**Task objective:** The expected output is each line below containing "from", copied in full.

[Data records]
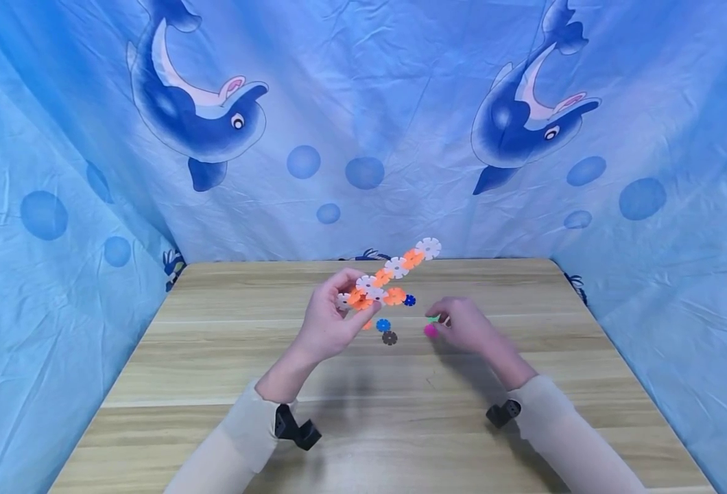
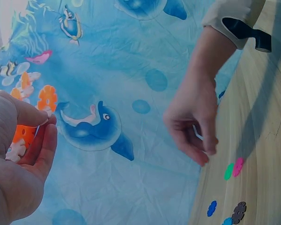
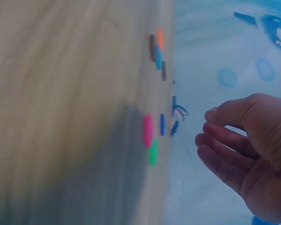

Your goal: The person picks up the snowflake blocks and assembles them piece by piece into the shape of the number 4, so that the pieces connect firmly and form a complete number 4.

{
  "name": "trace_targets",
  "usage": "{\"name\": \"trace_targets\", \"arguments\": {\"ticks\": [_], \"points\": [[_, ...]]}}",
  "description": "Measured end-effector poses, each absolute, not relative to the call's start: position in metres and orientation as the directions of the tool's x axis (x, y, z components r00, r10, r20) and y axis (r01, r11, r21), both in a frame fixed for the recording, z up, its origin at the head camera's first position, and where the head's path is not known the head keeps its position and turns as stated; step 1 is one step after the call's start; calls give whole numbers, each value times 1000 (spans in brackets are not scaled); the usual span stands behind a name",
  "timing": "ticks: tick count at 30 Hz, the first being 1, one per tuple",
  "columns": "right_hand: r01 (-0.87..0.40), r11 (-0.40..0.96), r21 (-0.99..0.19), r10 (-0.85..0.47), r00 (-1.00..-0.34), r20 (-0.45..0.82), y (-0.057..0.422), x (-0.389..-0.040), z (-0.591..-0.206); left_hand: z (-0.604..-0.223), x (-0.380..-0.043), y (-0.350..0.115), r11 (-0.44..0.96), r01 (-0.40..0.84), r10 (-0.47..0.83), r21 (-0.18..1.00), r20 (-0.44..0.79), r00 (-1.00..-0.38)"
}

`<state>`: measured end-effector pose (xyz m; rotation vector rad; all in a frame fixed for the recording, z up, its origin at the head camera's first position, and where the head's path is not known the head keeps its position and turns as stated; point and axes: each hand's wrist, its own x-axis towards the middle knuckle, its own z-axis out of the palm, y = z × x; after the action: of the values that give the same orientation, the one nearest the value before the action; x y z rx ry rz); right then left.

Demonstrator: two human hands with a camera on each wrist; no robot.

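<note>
My left hand (image 1: 332,319) pinches a linked build of orange and white notched plastic discs (image 1: 396,266) between thumb and fingers, up off the table. A long arm of alternating discs points to the far right, and the fingers hide part of the build. My right hand (image 1: 468,328), fingers loosely bent and holding nothing, hovers over the tabletop. Below it lie a pink disc (image 3: 148,131) and a green disc (image 3: 152,153), side by side. A dark blue disc (image 3: 162,124) lies just beyond them.
On the wooden table (image 1: 363,439), a blue disc (image 1: 383,325), a dark brown disc (image 1: 389,337) and an orange disc (image 1: 367,325) lie below the left hand. A blue dolphin-print cloth (image 1: 363,103) hangs behind the table and along both sides.
</note>
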<state>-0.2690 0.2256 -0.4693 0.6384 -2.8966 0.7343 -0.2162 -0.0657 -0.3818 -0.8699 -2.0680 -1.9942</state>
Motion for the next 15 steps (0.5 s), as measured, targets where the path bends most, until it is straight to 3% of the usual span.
{"name": "trace_targets", "arguments": {"ticks": [15], "points": [[-360,834,-419,-390,-921,14,228,-268,-497,-383,-219,-63,-33,512,329,858,493,-805]]}}
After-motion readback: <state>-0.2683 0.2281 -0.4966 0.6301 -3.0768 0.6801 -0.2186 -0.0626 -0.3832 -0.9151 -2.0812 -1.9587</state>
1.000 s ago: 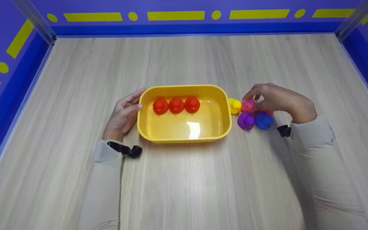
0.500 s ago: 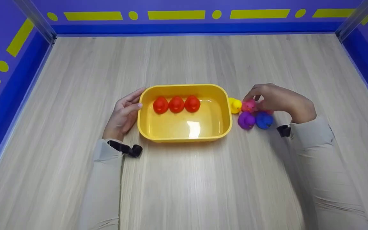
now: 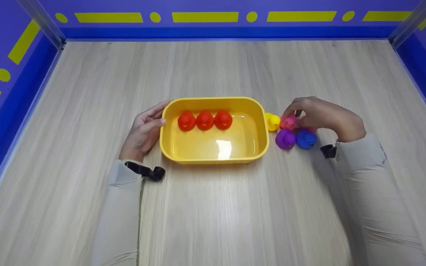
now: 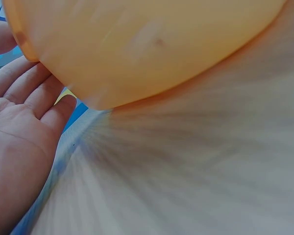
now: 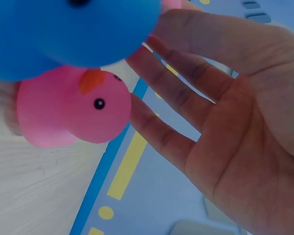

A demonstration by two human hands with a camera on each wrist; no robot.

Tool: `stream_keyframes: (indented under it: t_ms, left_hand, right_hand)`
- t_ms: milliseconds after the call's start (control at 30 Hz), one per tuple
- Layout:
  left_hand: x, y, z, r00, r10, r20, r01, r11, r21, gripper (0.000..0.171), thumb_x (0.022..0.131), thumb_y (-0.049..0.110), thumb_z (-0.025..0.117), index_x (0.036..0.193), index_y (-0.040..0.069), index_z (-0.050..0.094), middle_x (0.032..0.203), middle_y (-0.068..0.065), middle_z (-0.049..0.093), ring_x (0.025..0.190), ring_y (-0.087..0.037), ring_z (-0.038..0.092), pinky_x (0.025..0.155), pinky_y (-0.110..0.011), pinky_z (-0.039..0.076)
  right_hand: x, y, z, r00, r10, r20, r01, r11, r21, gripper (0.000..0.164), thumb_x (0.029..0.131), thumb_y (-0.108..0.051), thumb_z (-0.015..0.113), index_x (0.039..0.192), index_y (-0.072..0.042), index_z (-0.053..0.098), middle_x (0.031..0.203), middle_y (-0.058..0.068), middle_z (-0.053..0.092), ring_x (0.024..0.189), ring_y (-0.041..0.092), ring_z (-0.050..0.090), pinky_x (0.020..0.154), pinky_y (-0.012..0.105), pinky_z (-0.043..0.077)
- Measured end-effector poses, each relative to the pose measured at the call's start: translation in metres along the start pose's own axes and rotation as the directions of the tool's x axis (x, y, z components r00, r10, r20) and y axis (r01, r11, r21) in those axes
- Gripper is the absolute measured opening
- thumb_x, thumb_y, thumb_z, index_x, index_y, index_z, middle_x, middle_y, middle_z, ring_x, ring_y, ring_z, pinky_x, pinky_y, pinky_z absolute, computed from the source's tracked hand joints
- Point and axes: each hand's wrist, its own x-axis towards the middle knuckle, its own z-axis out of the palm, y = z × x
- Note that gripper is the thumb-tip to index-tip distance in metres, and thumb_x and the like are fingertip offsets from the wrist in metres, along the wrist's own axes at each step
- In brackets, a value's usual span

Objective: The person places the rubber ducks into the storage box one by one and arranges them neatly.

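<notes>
In the head view, my left hand (image 3: pixel 142 129) rests at the left end of a yellow plastic tub (image 3: pixel 216 162), thumb at the rim. The left wrist view shows its fairly straight fingers (image 4: pixel 34 93) along the outer wall. Three red rubber ducks (image 3: pixel 205 120) sit in a row inside the tub's far half. Right of the tub, my right hand (image 3: pixel 322 114) pinches a pink rubber duck (image 3: pixel 288 122) between thumb and fingers. Another pink duck (image 5: pixel 78 107) lies close to the smallest fingertip in the right wrist view, partly covered there by a blue duck (image 5: pixel 88 34).
Close around the right hand are a yellow duck (image 3: pixel 273 122) against the tub's right wall, a purple duck (image 3: pixel 285 139) and the blue duck. All stand on a pale wood-grain table (image 3: pixel 213 214). Purple-blue walls (image 3: pixel 213 31) with yellow marks border the back and sides.
</notes>
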Motion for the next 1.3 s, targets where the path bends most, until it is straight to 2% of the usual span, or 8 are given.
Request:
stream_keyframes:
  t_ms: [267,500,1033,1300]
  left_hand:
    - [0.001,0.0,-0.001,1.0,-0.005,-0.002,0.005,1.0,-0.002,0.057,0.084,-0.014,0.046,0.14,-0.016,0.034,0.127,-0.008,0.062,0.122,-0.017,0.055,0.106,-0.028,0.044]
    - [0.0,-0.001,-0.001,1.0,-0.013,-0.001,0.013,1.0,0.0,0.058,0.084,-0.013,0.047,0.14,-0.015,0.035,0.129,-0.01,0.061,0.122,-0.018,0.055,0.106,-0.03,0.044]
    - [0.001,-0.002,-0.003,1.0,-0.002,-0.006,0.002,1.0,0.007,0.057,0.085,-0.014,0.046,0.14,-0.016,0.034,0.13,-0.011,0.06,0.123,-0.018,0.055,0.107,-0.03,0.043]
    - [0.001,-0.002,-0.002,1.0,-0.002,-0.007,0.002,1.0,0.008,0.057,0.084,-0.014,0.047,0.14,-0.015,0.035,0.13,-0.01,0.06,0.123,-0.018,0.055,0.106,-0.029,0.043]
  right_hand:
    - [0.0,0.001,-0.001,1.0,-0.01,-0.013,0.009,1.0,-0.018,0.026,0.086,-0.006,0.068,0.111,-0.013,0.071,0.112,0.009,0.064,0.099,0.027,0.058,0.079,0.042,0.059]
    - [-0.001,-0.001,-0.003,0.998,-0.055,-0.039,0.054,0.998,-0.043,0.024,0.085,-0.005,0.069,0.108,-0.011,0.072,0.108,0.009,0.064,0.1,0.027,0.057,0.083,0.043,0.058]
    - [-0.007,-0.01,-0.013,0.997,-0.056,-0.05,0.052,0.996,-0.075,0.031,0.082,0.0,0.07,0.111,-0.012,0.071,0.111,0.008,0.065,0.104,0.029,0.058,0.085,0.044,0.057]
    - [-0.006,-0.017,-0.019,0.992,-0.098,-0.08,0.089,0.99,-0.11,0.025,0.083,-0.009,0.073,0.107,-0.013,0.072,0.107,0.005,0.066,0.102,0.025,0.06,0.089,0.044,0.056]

**Answer space:**
- thumb_x, thumb_y, thumb_z, index_x, index_y, index_z, middle_x, middle_y, middle_z, ring_x, ring_y, ring_z, pinky_x, pinky_y, pinky_z absolute, computed from the source's tracked hand joints
- Note that gripper is the thumb-tip to index-tip distance in metres, and thumb_x and the like are fingertip offsets from the wrist in metres, along the wrist's own axes at each step

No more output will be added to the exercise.